Sunday, June 3, 2012

MySQL to Vertica Replication, Part 2: Setup and Operation

As described in the first article of this series, Tungsten Replicator can replicate data from MySQL to Vertica in real-time.  We use a new batch loading feature that applies transactions to data warehouses in very large blocks using COPY or LOAD DATA INFILE commands.  This second and concluding article walks through the details of setting up and testing MySQL to Vertica replication.
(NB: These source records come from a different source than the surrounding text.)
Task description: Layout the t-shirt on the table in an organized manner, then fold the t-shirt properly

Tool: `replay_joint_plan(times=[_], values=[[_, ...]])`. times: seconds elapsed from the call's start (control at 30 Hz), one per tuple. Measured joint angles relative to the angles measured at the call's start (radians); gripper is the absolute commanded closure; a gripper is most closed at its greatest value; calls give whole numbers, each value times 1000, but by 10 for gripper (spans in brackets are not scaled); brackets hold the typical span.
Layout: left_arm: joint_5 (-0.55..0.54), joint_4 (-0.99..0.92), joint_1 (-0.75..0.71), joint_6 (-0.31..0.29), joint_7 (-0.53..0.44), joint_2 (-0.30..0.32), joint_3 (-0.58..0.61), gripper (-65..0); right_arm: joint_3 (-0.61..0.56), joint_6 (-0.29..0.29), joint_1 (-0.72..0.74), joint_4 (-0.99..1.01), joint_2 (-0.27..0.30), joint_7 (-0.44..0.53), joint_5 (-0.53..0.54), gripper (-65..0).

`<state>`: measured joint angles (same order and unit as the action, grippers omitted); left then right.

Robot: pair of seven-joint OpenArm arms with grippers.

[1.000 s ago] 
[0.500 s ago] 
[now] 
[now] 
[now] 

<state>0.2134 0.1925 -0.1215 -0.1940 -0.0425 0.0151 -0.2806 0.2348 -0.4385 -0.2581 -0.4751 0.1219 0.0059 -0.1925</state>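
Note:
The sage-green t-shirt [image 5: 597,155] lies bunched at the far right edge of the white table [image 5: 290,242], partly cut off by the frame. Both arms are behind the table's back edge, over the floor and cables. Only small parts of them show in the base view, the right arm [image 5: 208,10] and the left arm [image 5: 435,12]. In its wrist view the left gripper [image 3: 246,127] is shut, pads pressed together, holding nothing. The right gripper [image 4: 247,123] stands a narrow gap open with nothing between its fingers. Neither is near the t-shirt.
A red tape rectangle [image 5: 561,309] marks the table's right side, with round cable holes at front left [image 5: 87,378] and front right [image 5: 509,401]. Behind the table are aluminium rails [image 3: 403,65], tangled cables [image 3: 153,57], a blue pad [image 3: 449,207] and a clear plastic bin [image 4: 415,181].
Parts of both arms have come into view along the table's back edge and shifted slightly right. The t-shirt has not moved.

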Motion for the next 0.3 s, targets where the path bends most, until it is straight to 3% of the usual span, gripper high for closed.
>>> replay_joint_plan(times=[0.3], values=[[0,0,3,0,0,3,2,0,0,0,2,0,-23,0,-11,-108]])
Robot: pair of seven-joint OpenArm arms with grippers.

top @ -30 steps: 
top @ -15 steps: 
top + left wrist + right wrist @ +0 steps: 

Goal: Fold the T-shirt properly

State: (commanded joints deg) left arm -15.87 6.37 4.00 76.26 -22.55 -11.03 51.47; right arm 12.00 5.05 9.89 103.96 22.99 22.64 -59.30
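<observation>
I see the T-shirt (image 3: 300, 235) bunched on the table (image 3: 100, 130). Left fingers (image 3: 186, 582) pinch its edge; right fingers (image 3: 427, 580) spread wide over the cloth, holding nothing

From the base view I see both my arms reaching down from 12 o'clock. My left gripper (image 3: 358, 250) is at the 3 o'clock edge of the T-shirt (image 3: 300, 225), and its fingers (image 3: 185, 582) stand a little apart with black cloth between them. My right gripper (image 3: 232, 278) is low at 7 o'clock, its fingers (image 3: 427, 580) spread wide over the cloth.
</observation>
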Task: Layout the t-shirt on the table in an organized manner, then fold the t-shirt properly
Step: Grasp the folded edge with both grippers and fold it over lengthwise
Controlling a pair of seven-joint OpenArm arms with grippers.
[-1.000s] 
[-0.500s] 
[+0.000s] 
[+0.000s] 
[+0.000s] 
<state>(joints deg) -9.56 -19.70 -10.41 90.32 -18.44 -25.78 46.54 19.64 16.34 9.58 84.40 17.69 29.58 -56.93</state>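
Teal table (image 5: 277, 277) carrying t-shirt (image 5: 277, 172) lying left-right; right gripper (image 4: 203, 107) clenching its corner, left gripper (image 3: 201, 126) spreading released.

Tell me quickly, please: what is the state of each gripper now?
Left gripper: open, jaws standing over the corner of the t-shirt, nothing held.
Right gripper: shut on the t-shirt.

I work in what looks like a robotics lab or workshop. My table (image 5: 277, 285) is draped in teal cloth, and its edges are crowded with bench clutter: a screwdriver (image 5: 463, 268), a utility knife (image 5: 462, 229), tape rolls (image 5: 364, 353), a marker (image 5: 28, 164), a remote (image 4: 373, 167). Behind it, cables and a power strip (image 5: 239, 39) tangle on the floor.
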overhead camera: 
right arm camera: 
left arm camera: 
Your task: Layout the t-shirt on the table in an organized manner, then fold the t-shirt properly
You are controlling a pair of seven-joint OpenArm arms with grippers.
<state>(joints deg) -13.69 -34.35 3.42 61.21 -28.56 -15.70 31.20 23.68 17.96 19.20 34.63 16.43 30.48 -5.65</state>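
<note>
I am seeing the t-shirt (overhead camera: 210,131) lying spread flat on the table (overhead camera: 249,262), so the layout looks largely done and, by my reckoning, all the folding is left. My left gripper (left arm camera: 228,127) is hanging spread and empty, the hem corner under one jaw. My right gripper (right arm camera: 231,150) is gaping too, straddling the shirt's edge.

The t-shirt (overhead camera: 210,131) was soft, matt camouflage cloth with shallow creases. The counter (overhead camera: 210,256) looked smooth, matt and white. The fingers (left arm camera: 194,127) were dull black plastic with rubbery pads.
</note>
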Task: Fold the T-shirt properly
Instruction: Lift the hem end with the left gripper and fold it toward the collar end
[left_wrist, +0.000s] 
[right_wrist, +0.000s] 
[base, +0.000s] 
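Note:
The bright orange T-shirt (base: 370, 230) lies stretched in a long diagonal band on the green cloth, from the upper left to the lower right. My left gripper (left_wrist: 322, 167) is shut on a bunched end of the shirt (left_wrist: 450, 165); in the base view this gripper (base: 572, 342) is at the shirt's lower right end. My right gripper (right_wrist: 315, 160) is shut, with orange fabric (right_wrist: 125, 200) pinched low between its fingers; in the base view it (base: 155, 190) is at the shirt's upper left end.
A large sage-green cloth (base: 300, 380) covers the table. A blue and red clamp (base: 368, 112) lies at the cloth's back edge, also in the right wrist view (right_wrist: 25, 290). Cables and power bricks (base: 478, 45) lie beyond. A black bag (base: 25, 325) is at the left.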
To keep the article reasonably short, I assume that readers are conversant with MySQL, Tungsten, and Vertica.  Basic replication setup is not hard if you follow all the steps described here, but of course there are variations in every setup.  For more information on Tungsten check out the Tungsten Replicator project at code.google.com site well as current Tungsten commercial documentation at Continuent

Now let's get replication up and running!  

What Is the Topology? 

In this exercise we will set up Tungsten master/slave replication to move data from MySQL 5.1 to Vertical 5.1.  Master/slave is the simplest topology to set up because you don't have to mix settings for different DBMS types in each service.  To keep keep things simple, we will install Tungsten directly on the MySQL and Vertica hosts, which are named db1 and db2 respectively.  Here is a diagram:


There are of course many other possible configurations.  You can run replicators on separate hosts to reduce load on the DBMS servers.  You can with a little patience set up direct replication using a Tungsten single replication service, which results in fewer processes to manage.  Finally, you can use both direct as well as master/slave topologies to publish data from Tungsten 1.5 clusters.  Tungsten clusters provide availability and scaling on the MySQL side.

Preparing MySQL

To replicate heterogeneously, MySQL servers need to enable row-based replication.  You therefore need to use MySQL 5.1 or higher.  Tungsten supports all popular builds of MySQL 5.1 and 5.5, so you can pick your favorite.  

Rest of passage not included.